* **ACTIVITY**: Write the line that contains "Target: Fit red" and each one after it, word for word, ending with the final line of the data.

* **COLLECTED MATERIAL**:
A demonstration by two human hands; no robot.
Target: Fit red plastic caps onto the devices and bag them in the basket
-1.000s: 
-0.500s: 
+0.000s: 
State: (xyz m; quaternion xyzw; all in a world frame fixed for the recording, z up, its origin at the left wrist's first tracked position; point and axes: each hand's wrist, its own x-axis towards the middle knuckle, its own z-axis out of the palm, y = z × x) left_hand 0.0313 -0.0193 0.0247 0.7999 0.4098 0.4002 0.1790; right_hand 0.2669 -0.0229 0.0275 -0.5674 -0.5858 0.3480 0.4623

* **ANSWER TO THIS TASK**:
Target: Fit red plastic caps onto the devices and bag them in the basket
-1.000s: 
-0.500s: 
+0.000s: 
State: (xyz m; quaternion xyzw; all in a world frame fixed for the recording, z up, its origin at the left wrist's first tracked position; point and axes: each hand's wrist, its own x-axis towards the middle knuckle, its own z-axis out of the palm, y = z × x) left_hand 0.0313 -0.0193 0.0247 0.7999 0.4098 0.4002 0.1790; right_hand 0.2669 -0.0229 0.0275 -0.5674 -0.5858 0.3480 0.4623

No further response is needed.